Hong Kong's Central District, with Kowloon on the other side of Victoria Harbor. The Hong Kong property market is experiencing a downturn. (Photo by Kenji Kawase)

BANGKOK -- It is well known that China's economic slowdown and falling commodity prices are hurting businesses in Asia. The question is how much. The impact on fiscal 2015 earnings at major companies is obvious. Overall, they are projected to post the first profit decline in seven years. Of 132 companies that announced earnings by the end of February, about half reported lower net profits than the previous year or fell into the red.

     "I don't have a clue when spring will return," Ronnie Chan, chairman of Hong Kong-based Hang Lung Properties, said during an earnings announcement on Jan. 28. Net profit attributable to shareholders at the company plunged 56% from a year earlier to 5.09 billion Hong Kong dollars ($656 million) for the fiscal year ended Dec. 31. Total revenue shrank 47% to HK$8.9 billion, while property sales in Hong Kong fell 88% to HK$1.2 billion. The company cut its final dividend for the first time in 16 years.

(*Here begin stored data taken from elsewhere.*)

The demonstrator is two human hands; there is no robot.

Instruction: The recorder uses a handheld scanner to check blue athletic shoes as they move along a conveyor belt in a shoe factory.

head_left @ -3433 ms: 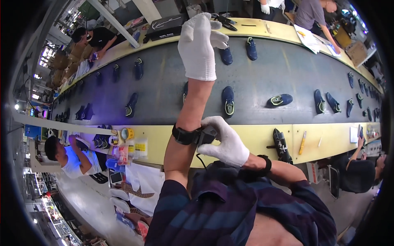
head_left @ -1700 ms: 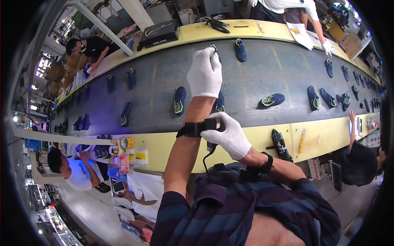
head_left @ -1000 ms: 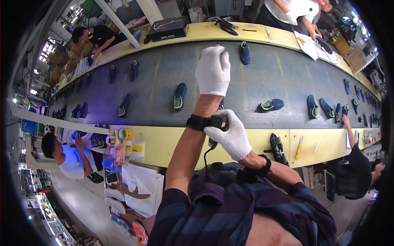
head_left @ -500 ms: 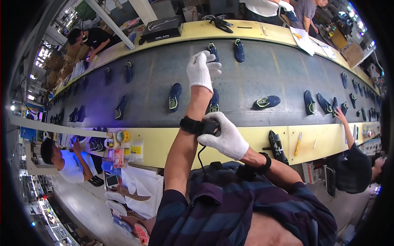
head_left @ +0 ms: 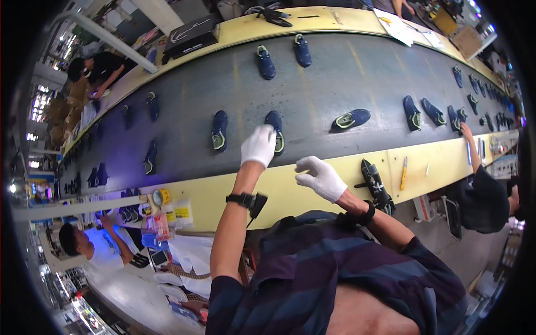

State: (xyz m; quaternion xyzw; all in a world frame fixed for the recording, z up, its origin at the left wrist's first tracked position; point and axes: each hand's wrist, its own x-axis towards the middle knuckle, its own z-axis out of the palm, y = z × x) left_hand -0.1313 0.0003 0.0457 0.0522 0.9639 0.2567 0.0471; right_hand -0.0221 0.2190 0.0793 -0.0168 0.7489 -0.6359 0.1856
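Note:
My left hand [head_left: 259,146], in a white knit glove, is over the near part of the dark grey belt. It overlaps the left side of a navy shoe [head_left: 273,119] with yellow-green lining; its fingers are blurred, and I cannot tell whether they grip the shoe. My right hand [head_left: 321,177], gloved too, hovers above the yellow ledge with fingers apart and curved, holding nothing. A black strap with a small dark device [head_left: 257,205] circles my left wrist. Left of that hand lies another navy shoe [head_left: 220,131]; a third shoe [head_left: 350,120] lies sideways to the right.
More navy shoes are spread along the belt [head_left: 312,89]. On the yellow ledge [head_left: 285,192] lie a black tool-like object [head_left: 376,184], a yellow cutter [head_left: 403,173] and tape [head_left: 161,196]. A black box [head_left: 191,35] stands on the far ledge. A co-worker's hand [head_left: 467,130] touches shoes at right.
My right hand has let go of the device at my left wrist and moved right. My left hand has come down and nearer, beside the shoe. The view has shifted.

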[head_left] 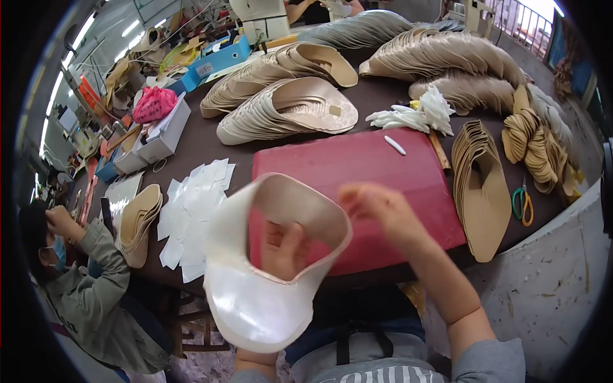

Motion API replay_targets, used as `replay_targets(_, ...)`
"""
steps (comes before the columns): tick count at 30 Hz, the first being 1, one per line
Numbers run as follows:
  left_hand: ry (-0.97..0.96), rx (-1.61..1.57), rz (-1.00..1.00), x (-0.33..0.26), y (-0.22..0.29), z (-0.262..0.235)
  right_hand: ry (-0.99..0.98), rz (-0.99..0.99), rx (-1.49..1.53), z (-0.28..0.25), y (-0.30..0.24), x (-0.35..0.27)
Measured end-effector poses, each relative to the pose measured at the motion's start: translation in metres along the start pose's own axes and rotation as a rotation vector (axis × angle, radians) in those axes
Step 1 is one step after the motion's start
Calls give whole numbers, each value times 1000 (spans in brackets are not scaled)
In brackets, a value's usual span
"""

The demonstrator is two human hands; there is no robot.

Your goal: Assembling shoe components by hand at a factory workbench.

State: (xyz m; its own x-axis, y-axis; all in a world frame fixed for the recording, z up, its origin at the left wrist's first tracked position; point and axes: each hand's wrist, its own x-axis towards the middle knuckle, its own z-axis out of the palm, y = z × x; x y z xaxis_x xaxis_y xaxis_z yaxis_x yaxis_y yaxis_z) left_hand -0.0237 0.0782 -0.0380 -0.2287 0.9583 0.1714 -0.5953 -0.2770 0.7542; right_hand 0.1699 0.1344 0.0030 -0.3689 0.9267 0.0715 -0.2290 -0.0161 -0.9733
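A pale, glossy shoe upper (258, 306) is held up over the front of the table, its rounded toe toward me and its looped opening toward the far side. My left hand (284, 252) shows through that opening and grips the upper from beneath; the toe part hides most of the wrist. Just right of the upper's rim is my right hand (380, 204), blurred by motion. Its fingertips come near the rim, but whether they touch it or pinch anything cannot be made out. Below both hands lies a red mat (389, 172).
White sheets (195, 210) lie left of the mat. Stacked uppers stand behind (274, 115) and right (479, 198). White strips (415, 115), a white pen-like stick (394, 145) and scissors (522, 205) lie around. A seated person (96, 300) is at left; white boxes (163, 134) stand beyond.
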Motion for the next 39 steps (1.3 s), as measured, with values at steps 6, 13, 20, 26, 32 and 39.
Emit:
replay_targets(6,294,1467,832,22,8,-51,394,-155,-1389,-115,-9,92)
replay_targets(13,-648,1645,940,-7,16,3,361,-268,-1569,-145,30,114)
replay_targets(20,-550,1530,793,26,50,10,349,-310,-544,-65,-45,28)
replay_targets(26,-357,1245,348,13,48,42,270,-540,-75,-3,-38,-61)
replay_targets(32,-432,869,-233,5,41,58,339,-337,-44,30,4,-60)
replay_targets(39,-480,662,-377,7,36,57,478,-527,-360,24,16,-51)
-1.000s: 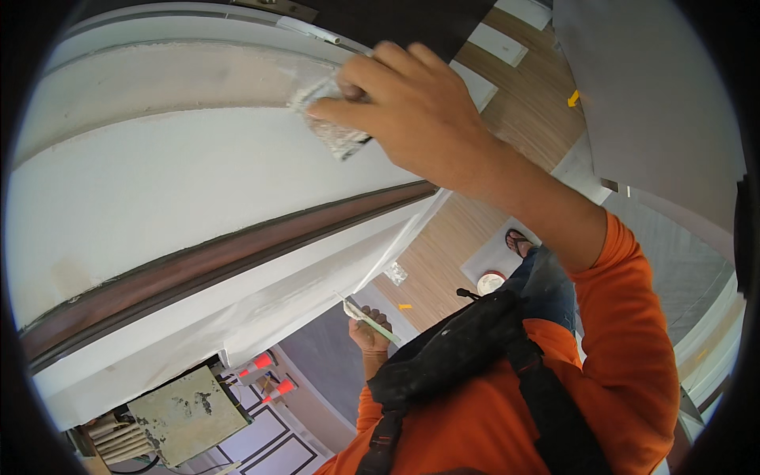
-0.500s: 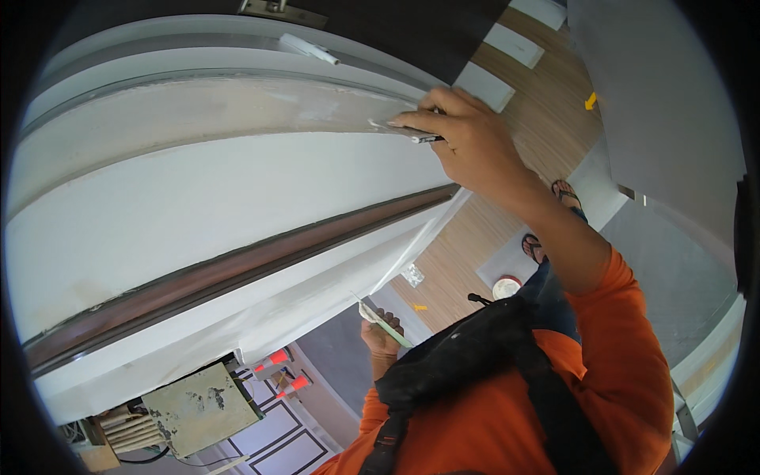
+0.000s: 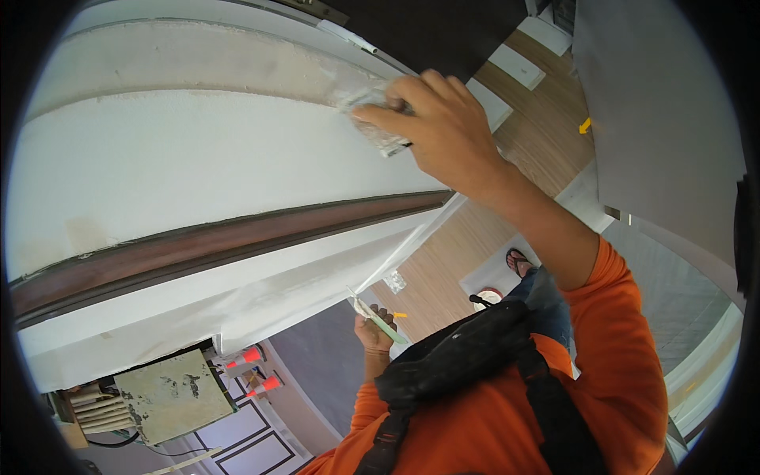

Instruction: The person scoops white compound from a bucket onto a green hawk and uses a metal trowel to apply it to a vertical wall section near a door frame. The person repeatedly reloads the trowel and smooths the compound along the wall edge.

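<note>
Across the left half of the frame, a broad white-painted wall (image 3: pixel 182 166). At lower centre and right, a bright orange long-sleeved shirt (image 3: pixel 475 419); above its middle, a light brown wood-grain floor (image 3: pixel 431 257). Along the upper left, a long pale beige band (image 3: pixel 214 57) on the wall; lower down, a dark brown straight strip (image 3: pixel 237 233). At lower centre, a black fabric pouch (image 3: pixel 451 350). At upper centre, the right hand (image 3: pixel 451 131), clamped between thumb and fingers on a thin, flat, paste-smeared scraper (image 3: pixel 385 141) at the band's right part (exact contact of its edge hard to tell). Below mid-frame, the left hand (image 3: pixel 374 336), curled around a slim pale-green-handled tool (image 3: pixel 386 328), with whitish paste (image 3: pixel 361 307) at its upper end. Farther right, a round red-rimmed tub (image 3: pixel 489 296), partly hidden by the pouch.
</note>
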The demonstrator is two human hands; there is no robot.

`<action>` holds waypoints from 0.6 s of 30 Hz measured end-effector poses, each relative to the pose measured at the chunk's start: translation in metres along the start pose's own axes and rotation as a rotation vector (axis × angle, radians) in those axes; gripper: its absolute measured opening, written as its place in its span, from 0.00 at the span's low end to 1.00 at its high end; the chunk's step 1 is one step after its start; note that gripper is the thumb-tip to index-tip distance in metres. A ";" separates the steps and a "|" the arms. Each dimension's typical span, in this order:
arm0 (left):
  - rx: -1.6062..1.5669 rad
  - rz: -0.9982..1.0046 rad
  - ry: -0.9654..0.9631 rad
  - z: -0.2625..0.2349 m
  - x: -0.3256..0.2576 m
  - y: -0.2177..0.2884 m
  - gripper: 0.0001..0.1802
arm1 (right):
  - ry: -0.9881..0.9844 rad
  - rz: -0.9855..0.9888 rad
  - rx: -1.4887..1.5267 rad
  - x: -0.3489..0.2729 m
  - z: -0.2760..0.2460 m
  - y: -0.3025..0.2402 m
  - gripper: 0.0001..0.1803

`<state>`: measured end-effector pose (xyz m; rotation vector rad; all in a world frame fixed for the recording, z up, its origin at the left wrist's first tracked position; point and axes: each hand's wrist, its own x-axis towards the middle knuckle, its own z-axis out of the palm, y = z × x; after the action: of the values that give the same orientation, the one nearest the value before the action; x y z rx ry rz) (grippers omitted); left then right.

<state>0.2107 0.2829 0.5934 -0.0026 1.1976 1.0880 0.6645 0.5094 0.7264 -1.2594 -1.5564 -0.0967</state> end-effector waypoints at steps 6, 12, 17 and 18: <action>0.034 -0.004 0.038 -0.008 -0.004 -0.001 0.19 | -0.192 0.229 0.006 -0.072 0.031 0.031 0.26; 0.008 -0.007 -0.007 -0.018 -0.003 0.003 0.20 | 0.125 0.459 0.224 -0.090 0.071 0.005 0.38; -0.054 -0.034 -0.095 -0.023 -0.008 0.009 0.20 | 0.147 0.481 0.175 -0.119 0.102 -0.016 0.39; -0.052 -0.037 -0.114 -0.028 -0.008 0.010 0.21 | 0.138 0.502 0.193 -0.127 0.095 -0.010 0.38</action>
<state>0.1836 0.2686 0.5926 -0.0026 1.0633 1.0723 0.5767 0.4820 0.5967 -1.4177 -1.0682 0.2770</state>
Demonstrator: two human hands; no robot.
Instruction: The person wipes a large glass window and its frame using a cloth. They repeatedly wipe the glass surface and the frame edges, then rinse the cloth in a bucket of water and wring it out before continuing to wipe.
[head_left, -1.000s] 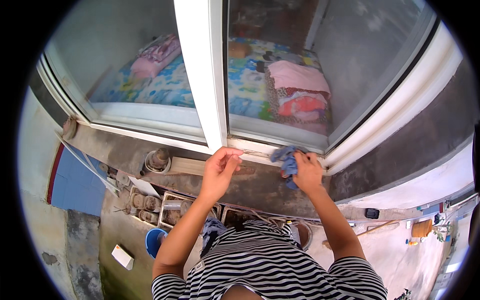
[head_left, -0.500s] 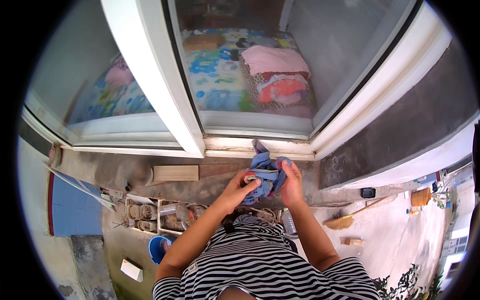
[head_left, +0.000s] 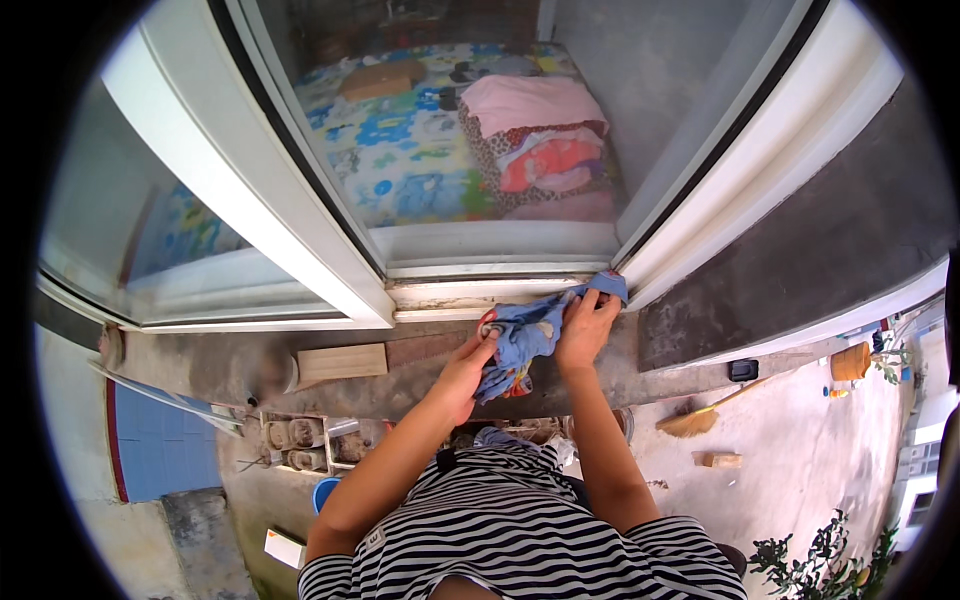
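Note:
A crumpled blue cloth [head_left: 528, 335] with red and patterned bits is stretched between my two hands above the outer sill. My left hand [head_left: 467, 372] grips its left end, the thumb on top. My right hand [head_left: 588, 332] pinches the other end and presses it to the right corner of the white window frame [head_left: 450, 295], at the foot of the glass pane. Some of my right fingertips are hidden by the cloth. Loose folds of it hang down between the hands.
Behind the glass lies a bed with a flowered sheet [head_left: 400, 200] and a folded pink blanket [head_left: 535, 105]. On the concrete sill [head_left: 420, 385] rests a wooden board [head_left: 342, 362]. Jars [head_left: 305, 433] stand below left. A broom [head_left: 690, 422] and a brick [head_left: 722, 460] are on the ground at right.
My right hand has carried its end of the cloth up and right to the frame's corner. The bunched cloth is now drawn out. My left hand has shifted slightly left, and the view has turned a little.

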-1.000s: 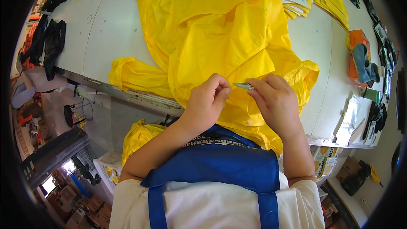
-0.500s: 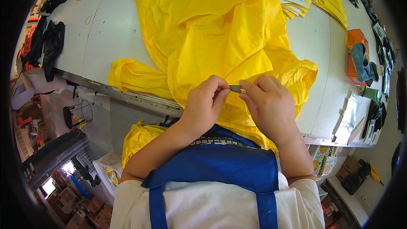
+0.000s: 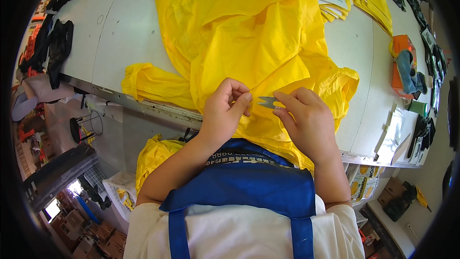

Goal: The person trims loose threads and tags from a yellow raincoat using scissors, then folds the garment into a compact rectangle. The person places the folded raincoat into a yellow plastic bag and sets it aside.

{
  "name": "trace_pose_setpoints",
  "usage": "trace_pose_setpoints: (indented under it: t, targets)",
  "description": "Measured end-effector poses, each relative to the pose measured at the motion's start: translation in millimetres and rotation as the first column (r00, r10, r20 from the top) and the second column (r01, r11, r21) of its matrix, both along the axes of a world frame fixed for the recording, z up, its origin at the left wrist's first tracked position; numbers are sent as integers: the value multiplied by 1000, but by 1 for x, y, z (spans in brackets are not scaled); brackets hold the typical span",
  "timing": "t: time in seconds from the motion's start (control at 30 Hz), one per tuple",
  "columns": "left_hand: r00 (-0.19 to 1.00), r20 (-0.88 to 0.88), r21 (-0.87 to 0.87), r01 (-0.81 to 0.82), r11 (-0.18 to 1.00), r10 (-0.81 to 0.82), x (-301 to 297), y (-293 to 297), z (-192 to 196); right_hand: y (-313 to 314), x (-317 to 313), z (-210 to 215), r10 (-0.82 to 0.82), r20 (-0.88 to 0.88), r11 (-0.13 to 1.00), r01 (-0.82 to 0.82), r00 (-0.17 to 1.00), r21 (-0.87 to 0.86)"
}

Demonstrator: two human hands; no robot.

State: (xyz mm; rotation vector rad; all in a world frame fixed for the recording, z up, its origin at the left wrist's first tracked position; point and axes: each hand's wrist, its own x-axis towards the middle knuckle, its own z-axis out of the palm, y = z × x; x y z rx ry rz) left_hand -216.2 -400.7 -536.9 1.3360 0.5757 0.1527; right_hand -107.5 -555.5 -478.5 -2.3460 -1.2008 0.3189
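Observation:
A large yellow garment (image 3: 249, 33) of thin shiny fabric lies spread over the grey table (image 3: 120, 29) and hangs over its near edge. My left hand (image 3: 225, 110) pinches a fold of the yellow fabric near that edge. Just to its right, my right hand (image 3: 306, 120) holds small metal thread snips (image 3: 266, 101), their blades open and pointing left toward my left fingertips. Both hands sit close together above my blue apron (image 3: 244, 187).
A stack of folded yellow pieces (image 3: 335, 0) lies at the back right. An orange box with a blue cloth (image 3: 405, 62) stands at the table's right end. Dark garments (image 3: 57, 43) lie at the left edge. More yellow fabric (image 3: 155, 156) hangs below the table.
Both hands stay at the same spot on the fabric. The snips' blades, hard to make out before, now show open between the two hands.

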Motion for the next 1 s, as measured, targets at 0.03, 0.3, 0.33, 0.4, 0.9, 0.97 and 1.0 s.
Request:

  "The cut is a reflection of our bearish outlook on the [property] market strained by China's slowing economy," Chan said.

     The Nikkei Asian Review made net profit projections for 252 of the 331 companies selected as the Asia300 whose fiscal years end between July 2015 and March 2016. Based on company filings and analyst forecasts, overall net profit is expected to shrink by 7% in dollar terms from the previous year. This will be the first year-on-year decline since fiscal 2008, when the global financial crisis dealt a severe blow to businesses. Profits at about 60% of the companies are expected to decline or slip into the red.

THAILAND WORST   Of nine countries where results of 10 or more companies were available, Thailand performed worst. The 20 companies surveyed there saw their profits drop by a combined 26%, a far bigger decline than the average for all of Asia. The main culprits were two state-run companies.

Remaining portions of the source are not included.